Army stuck in it past I

7 03 2019

Like so much of what has happened in Thailand in recent times, the sight of Army chief Apirat Kongsompong calling together some 700 officers to what was billed as “a special meeting” but was really a political rally, looks like a man of the past using the intimidating methods of the past.

With Apirat’s people saying that the “meeting” was about “the army’s role and peacekeeping responsibilities ahead of election day…”, it seems altogether too clear that Gen Apirat is positioning the Army to play a key political role into the future and to position himself to take over from Gen Prayuth Chan-ocha in a few years (if the junta’s and military’s election plans pan out).

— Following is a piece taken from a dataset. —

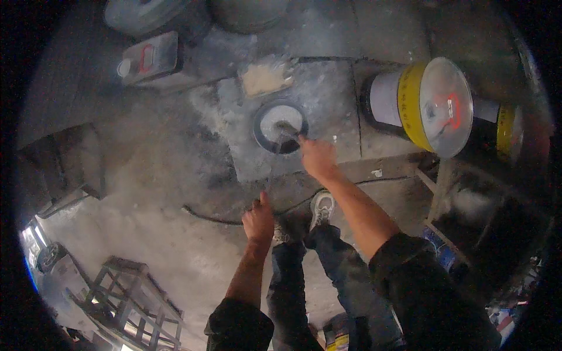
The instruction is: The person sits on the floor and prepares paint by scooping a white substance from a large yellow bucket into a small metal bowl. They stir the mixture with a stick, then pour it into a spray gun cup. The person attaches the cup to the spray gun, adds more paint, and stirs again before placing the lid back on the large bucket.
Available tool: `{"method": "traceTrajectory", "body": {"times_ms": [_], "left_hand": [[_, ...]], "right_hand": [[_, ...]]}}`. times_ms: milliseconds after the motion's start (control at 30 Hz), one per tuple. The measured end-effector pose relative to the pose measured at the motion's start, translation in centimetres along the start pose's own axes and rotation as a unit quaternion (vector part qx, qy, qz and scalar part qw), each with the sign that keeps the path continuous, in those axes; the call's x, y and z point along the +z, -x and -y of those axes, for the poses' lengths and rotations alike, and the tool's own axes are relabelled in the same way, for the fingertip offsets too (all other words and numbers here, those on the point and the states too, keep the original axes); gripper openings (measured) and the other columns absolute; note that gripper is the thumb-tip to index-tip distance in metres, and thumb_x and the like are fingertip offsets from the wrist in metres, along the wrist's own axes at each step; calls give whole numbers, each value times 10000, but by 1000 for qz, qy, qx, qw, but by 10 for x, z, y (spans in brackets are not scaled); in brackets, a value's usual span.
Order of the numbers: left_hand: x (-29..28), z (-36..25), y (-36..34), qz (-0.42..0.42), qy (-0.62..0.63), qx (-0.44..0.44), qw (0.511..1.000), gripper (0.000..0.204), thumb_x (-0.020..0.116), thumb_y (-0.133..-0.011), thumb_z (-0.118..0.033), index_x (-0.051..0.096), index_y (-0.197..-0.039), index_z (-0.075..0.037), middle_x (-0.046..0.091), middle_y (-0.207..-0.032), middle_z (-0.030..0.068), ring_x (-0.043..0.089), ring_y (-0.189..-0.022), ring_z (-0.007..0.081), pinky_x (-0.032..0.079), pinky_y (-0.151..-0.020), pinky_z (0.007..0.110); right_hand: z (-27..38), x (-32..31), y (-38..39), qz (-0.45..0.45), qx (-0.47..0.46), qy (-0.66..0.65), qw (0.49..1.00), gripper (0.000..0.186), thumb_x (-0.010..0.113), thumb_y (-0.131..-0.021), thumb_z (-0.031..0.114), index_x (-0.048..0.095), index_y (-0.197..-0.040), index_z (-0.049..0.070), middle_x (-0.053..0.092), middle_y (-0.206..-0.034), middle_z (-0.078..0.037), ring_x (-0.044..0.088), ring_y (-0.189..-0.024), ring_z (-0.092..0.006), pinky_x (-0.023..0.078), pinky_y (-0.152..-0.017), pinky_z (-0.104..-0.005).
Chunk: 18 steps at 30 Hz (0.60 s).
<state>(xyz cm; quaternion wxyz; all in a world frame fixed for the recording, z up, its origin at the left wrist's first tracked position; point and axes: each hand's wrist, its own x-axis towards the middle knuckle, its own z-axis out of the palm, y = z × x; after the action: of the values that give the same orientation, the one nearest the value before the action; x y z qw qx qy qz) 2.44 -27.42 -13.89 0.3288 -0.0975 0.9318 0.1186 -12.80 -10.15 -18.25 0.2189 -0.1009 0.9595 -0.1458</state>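
Note:
A round dark-rimmed tub (258, 136) with white material (280, 116) inside stands on a grey flat slab (333, 93). At its near right rim is my right hand (319, 159), fingers closed round a small tool whose greyish end (287, 127) reaches over the white material. The tool's exact kind is too blurred to tell. My left hand (257, 221) is closed, thumb pointing up, nearer to me and apart from the tub. A faint thin streak runs from it toward the tub; what it holds I cannot make out. A tan piece (266, 79) lies just beyond the tub.
To the right lies a white bucket (385, 99) with a yellow band and pale lid, another banded bucket (506, 131) behind it. A can (158, 55) with a red mark stands far left. A dark cable (374, 181) crosses the floor before my shoes. A slatted stand (132, 292) is near left.

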Motion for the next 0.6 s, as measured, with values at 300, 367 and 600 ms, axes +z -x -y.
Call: {"method": "traceTrajectory", "body": {"times_ms": [300, 367, 600], "left_hand": [[-12, 22, 17, -49, 123, -42, 990, 389, 646, -838, -204, 491, -1163, -59, 662, -980, 169, 666, -780, 391, 521, -655, 494], [-17, 23, 31, -49, 123, -98, 986, 355, 640, -855, -227, 502, -1128, -46, 658, -977, 184, 661, -811, 397, 516, -671, 500], [-22, 14, 7, -57, 102, -69, 991, 320, 594, -908, -319, 559, -1031, -25, 645, -975, 218, 644, -883, 409, 507, -702, 516]], "right_hand": [[6, 2, 22, -1, 4, 37, 999, 356, 530, -882, 138, 611, -1225, 86, 658, -718, -172, 672, -717, -358, 514, -611, -498], [-4, -4, -2, -9, 32, 60, 998, 325, 522, -888, 138, 612, -1194, 78, 663, -731, -169, 670, -724, -361, 515, -611, -496], [-11, 2, -27, 40, -13, 61, 997, 243, 508, -901, 159, 649, -1080, 75, 674, -791, -180, 661, -746, -396, 520, -629, -497]]}}
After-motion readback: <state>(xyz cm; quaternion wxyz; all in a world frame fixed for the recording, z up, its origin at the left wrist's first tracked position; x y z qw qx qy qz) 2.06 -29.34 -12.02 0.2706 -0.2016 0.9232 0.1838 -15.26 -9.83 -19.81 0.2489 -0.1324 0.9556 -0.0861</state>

Gen Apirat Thursday meeting at the army’s headquarters is also “a show of support for the army chief after officers shared an internal memo urging one another to defend the army’s honour.”

Honor? Thety mean power. After all, what honor does a corrupt institution that has killed tens of thousands of citizens have? Oh, yes, the “honor” is being the protector of the military-monarchy alliance, which requires that murderous politics.

The (old) boys’ club that is the Army has gotten upset that its acces to the political trough and to impunity may be limited. Hence it writes in circulars to itself:

If someone, whether he is a soldier or not, does something that undermines [our] dignity, we must have the determination to protect our honour and dignity…. If someone makes inappropriate remarks about our supervisors or troops, it is an attack on the dignity of soldiers.”

The last time we recall such a show of military “honor” was back in the Chatichai Choonhavan years, when on more than one occasion, officers were called to “meetings” to demand the ouster of prime ministerial adviser Sukhumbhand Paribatra. One of those meetings was captured by The Nation on 13 August 1989 (see above).

This was followed by another intervention where Gen Apirat’s father Gen Sunthorn Kongsompong demanded that certain critical cabinet members be silenced, reported in The Nation on 8 December 1990 (see below).

We guess that rotten fruit doesn’t fall far from the corrupt tree.

The military actively intervening in the election and snooping on and threatening politicians who are not pro-junta/pro-military may appear as something from the past, but this is where Gen Apirat has positioned himself and his forces. We suspect that the next coup, should there be one, will be his and will be even more royalist and backward-looking than anything we have seen in recent decades.